O senhor António sucedeu ao pai, na missão de sacristão da Paróquia de Barcouço, e cumpriu essa missão, durante décadas. Mesmo quando trabalhava, na distribuição do pão, de noite, lá estava ele sempre presente, no serviço à comunidade. Nestes seis anos, nunca o vi aborrecido ou de má vontade. Aliás, sempre com uma palavra oportuna de ânimo ou apropriada para relativizar qualquer coisa menos certa.

No Verão passado, já fisicamente bastante decaído e animicamente em baixo, anunciou que tinha de deixar aquele serviço. Os filhos não queriam que estivesse sozinho e ele reconheceu, com tristeza. Pudera! Aquela igreja e aquela comunidade fazem parte da sua vida!

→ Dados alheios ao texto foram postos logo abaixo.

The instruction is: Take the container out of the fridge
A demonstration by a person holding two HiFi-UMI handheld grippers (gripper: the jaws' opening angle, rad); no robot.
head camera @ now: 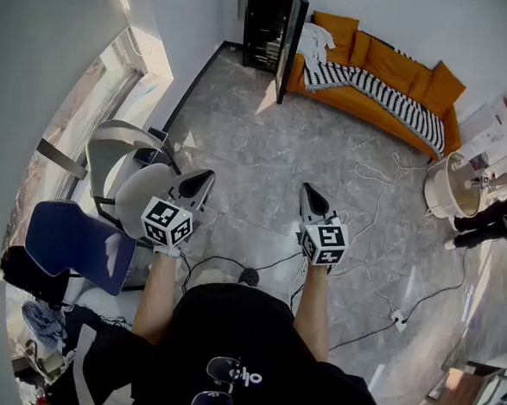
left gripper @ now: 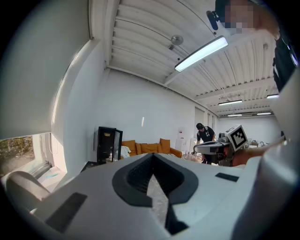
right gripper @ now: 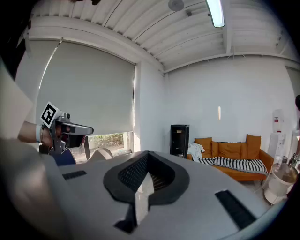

No dia da Festa da Paróquia, em Junho, agradecemos, sem nos despedirmos nem com homenagens. Ele continua a estar presente e a ser determinante na vida da comunidade, mesmo que à distância. Impressionou-me a salva de palmas, quase espontânea e demorada que todos os que enchiam por completo a igreja lhe presentearam. Ele agradeceu, em silêncio, com lágrimas que emergiam do seu coração.

Muitas vezes, falamos dele, nas reuniões e nos encontros ocasionais. Está sempre presente e sentimo-nos a ele devedores, sem saber como «pagar» a sua entrega e abnegação, o seu sacrifício e dedicação, no fundo, o seu amor a Deus e à Igreja que serviu, com tanto gosto, ao longo de imensos anos.

Em meados do mês passado, fomos visitá-lo. Eu e o padre Samelo, meu antecessor, dirigimo-nos à Palhaça, à instituição que agora o acolhe. Depois de nos perdermos, chegámos atrasados, mas ele estava à nossa espera, um pouco ansioso. Quando nos viu, chorou, num misto de alegria e de saudade. Fomos para uma sala, para conversarmos um pouco mais à vontade. Brincámos, partilhámos novidades e não falámos muito em doenças. Só lhe disse:

- Tem de ir visitar a nossa igreja de Barcouço. Está linda por dentro. Um dia destes vimos cá buscá-lo.

Os seus olhos brilharam de entusiasmo e de alegria. Mas, confessou a sua limitação:

- Já não consigo andar. Agora só de cadeira de rodas. É difícil.

O tempo da nossa visita estava a acabar, por compromissos agendados. Resolvemos tirar uma fotografia com ele. Baixinho, sem quase se perceber, disse:

 

- É a última...!

 

Levámo-lo até à sala, onde estavam os restantes utentes e demos um abraço de «até um dia destes». No regresso, eu e o padre samelo, percebemos que ali estava bem cuidado e era muito acarinhado, com a visita frequente da família, embora um pouco longe dos amigos de Barcouço. No entanto, gostei imenso de o ter visitado e de, em nome da comunidade que agora presido, agradecer, mais uma vez, o seu serviço e o testemunho da sua fé.

Ao fim do dia, voltei a recordar-me do senhor António, quando lia as palavras do Papa Francisco, no final do ano passado: “Na nossa existência, mais de uma pessoa fitou-nos com um olhar puro, gratuitamente. Muitas vezes são educadores, catequistas, pessoas que desempenharam o seu papel além da medida exigida pelo dever. E eles fizeram surgir em nós a gratidão. A amizade é também um dom pelo qual devemos estar sempre gratos.” Sim! Com efeito, como comunidade cristã, estaremos sempre gratos ao senhor António, por tudo o que foi e é.

Já agora, nestes tempos de festas e festivais, um pouco por todo lado, onde os pavoneios e as excentricidades balofas procuram mascarar a incapacidade de ver e viver a realidade, transformando-a para melhor, fica o exemplo deste homem e de imensas pessoas que forjam o bem, nas nossas comunidades, com verdade, simplicidade e gratuidade. Estas não confundem as ideias e ideologias, com o amor, pois são puros e livres de coração.